> _TO DO_
When you reach the line with "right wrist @" in the records below, begin transcribing exactly and continue up to and including the line with "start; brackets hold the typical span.", leaving out every picture.

> _GIVEN DATA_

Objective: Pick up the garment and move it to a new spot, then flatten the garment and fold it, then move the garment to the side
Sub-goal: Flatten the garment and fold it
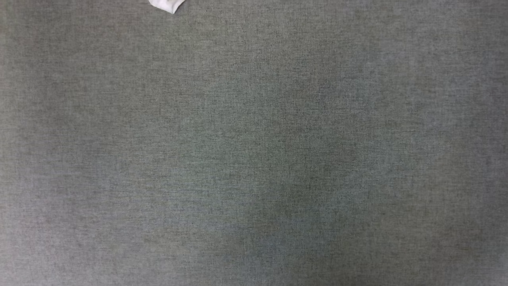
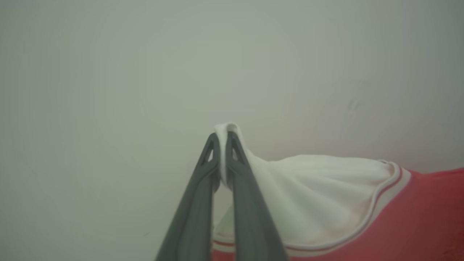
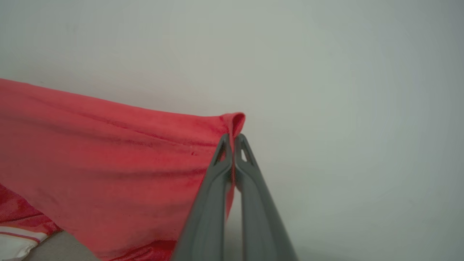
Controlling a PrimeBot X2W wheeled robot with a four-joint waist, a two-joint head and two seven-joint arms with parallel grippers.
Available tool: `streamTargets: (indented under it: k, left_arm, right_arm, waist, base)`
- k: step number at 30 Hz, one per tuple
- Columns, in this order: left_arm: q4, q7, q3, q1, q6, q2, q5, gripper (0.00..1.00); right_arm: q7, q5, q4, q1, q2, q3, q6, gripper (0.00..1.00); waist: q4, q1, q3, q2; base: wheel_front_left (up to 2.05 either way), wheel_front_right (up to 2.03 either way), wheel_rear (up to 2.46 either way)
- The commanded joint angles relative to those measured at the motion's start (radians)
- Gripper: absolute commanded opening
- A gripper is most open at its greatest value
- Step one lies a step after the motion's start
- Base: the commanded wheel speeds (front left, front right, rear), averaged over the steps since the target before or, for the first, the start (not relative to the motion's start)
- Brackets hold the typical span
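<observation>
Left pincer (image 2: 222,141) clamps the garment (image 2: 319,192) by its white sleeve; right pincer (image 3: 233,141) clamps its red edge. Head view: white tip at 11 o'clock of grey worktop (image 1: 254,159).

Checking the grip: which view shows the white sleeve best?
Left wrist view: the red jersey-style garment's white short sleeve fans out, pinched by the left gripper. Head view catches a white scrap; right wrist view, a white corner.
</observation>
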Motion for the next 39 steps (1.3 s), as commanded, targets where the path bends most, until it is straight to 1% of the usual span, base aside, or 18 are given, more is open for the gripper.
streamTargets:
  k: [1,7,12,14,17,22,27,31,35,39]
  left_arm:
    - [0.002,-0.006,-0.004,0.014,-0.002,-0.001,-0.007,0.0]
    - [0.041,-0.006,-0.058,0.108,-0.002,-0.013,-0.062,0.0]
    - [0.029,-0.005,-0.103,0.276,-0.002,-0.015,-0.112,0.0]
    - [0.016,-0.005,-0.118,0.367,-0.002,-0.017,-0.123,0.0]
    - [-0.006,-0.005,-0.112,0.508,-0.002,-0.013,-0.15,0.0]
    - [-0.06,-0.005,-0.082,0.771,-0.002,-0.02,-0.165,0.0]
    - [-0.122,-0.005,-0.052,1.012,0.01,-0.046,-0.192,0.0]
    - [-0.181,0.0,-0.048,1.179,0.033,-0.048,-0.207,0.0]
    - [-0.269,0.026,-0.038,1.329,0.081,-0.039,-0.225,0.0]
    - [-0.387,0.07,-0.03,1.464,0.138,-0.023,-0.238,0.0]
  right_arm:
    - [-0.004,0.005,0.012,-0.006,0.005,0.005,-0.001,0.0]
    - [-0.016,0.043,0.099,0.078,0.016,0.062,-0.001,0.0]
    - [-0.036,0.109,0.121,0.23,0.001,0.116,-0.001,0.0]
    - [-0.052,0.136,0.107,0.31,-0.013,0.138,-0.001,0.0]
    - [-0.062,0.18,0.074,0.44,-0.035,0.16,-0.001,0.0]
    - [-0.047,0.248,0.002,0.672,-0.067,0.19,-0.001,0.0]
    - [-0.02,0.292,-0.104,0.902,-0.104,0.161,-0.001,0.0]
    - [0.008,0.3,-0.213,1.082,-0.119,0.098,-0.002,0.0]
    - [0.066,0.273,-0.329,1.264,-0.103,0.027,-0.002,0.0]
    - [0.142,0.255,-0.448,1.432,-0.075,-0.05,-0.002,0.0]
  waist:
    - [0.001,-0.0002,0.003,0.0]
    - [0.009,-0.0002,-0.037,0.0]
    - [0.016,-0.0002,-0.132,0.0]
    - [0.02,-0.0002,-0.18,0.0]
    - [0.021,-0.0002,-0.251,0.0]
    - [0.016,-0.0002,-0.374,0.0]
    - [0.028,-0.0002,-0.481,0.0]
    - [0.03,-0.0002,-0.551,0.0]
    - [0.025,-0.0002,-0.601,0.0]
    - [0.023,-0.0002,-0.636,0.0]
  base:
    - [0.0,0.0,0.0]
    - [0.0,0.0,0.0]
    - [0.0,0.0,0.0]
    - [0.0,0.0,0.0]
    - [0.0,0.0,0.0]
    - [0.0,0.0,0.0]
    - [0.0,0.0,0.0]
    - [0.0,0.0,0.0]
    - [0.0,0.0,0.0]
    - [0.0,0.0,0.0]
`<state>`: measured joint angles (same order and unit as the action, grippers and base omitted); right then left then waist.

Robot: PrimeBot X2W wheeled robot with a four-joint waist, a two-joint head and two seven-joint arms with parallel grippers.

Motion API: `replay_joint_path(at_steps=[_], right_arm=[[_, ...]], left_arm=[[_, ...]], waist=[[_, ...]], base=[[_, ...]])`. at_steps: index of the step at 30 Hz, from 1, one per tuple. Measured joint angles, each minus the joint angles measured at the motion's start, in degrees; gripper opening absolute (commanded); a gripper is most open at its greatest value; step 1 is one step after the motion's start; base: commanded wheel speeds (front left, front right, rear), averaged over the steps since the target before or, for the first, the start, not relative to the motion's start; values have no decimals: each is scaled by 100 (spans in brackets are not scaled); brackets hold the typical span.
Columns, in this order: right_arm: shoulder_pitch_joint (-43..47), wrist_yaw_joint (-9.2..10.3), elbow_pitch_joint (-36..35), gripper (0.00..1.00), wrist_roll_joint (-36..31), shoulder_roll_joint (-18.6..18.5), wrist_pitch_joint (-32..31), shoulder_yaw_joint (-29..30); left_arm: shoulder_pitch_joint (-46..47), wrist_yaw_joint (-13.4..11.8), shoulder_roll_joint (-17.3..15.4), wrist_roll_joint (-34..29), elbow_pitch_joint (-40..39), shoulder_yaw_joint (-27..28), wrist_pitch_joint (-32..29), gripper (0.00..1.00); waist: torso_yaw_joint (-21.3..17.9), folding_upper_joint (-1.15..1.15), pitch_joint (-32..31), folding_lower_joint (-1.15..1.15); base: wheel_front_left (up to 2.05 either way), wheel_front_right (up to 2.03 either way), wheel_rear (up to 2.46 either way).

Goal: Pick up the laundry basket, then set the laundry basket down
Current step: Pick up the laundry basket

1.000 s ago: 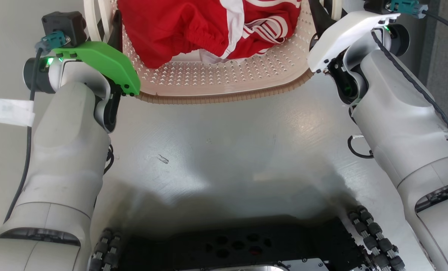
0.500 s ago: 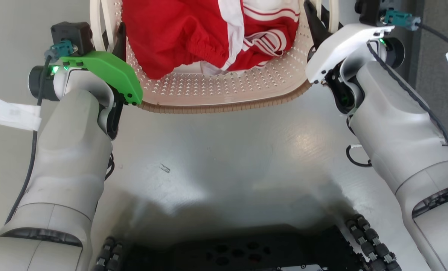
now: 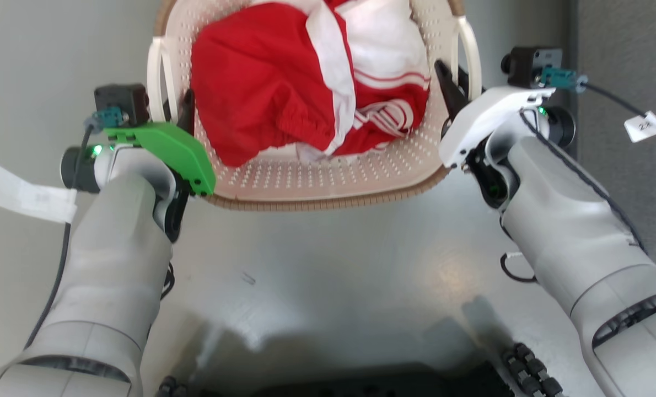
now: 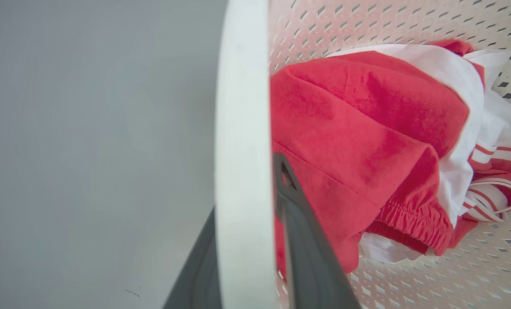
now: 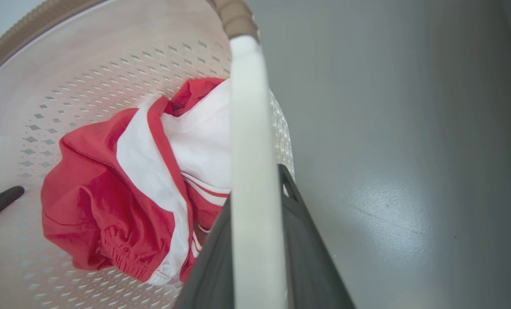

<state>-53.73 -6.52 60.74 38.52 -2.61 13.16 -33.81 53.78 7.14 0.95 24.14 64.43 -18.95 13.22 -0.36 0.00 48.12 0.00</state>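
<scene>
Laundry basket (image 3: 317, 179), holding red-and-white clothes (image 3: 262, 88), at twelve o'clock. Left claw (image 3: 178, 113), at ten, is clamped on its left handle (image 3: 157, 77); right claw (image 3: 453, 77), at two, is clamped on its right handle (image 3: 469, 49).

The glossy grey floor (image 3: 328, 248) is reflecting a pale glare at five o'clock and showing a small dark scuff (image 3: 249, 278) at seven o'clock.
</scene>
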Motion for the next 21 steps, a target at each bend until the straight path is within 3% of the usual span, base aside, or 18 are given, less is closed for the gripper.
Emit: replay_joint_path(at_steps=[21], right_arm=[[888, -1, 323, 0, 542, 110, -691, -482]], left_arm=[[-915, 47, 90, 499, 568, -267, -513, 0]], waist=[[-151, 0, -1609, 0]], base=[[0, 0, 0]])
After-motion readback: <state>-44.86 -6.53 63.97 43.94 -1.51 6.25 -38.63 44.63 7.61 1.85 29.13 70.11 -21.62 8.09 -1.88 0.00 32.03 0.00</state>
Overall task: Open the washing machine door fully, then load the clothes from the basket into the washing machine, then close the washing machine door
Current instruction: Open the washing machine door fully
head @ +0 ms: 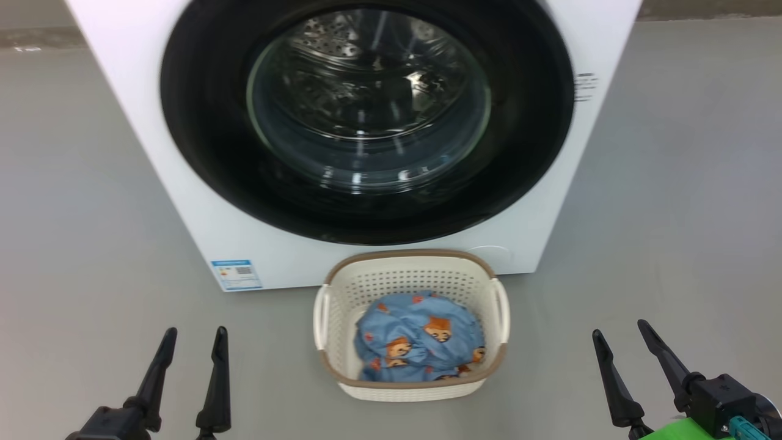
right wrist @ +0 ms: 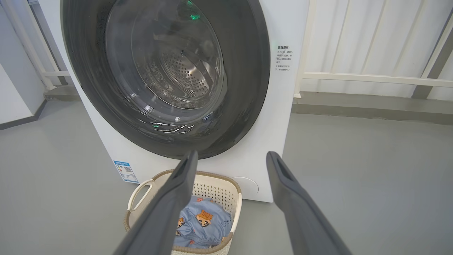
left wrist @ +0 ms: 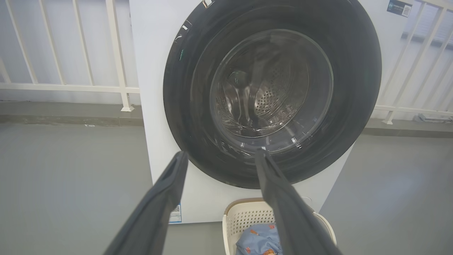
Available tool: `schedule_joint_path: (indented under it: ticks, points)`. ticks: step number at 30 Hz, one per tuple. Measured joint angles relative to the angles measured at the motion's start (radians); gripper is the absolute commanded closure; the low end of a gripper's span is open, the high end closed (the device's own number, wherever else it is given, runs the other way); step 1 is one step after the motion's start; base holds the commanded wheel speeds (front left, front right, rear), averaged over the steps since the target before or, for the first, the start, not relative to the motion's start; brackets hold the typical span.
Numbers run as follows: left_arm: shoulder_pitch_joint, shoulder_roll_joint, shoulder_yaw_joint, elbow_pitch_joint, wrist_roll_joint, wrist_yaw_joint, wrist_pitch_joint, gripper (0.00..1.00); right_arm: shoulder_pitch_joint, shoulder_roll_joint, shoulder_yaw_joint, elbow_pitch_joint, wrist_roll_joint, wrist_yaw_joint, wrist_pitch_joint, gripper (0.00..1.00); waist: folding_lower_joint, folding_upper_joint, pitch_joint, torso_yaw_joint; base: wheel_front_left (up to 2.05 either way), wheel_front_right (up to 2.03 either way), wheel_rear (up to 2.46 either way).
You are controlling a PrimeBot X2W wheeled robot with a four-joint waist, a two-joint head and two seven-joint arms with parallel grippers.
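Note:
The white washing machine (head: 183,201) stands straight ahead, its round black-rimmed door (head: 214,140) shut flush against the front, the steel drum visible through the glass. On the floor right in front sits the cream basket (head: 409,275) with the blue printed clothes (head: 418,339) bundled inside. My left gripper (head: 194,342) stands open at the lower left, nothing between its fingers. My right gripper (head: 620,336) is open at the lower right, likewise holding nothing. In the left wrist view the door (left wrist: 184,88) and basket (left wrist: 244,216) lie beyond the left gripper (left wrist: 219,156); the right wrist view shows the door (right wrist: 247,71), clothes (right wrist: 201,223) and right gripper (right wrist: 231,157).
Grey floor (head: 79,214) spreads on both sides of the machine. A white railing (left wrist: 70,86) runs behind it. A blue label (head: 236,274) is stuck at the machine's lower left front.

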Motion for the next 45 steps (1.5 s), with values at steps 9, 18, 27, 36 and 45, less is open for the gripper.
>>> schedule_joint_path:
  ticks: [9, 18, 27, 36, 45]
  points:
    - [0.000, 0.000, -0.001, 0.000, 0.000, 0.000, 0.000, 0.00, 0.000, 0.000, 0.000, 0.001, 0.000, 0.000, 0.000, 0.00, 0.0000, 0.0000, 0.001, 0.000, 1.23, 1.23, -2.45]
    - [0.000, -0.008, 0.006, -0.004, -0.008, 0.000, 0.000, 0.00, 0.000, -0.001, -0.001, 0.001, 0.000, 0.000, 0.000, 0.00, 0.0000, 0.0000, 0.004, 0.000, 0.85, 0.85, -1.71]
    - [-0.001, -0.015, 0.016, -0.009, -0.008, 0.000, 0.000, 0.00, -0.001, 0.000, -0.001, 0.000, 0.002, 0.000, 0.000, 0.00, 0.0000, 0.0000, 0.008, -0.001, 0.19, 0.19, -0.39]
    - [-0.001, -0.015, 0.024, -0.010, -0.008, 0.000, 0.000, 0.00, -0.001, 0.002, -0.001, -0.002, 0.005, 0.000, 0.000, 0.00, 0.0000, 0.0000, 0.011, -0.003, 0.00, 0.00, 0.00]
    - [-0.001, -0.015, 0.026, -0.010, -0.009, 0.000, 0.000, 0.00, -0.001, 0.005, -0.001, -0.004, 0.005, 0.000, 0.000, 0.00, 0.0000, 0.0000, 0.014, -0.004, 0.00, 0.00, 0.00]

> _RESULT OF THIS EXERCISE_
right wrist @ +0 ms: 
left wrist @ +0 ms: 
Available tool: `schedule_joint_path: (indented under it: ticks, points)`. ticks: step number at 30 Hz, one per tuple. Measured joint angles relative to the angles measured at the motion's start (radians); gripper is the absolute commanded closure; the low end of a gripper's span is open, the high end closed (the device's own number, wherever else it is given, runs the other way); step 1 is one step after the motion's start; base holds the commanded wheel speeds (front left, front right, rear), averaged over the steps since the target before or, for the first, the start, not relative to the motion's start; brackets hold the typical span.

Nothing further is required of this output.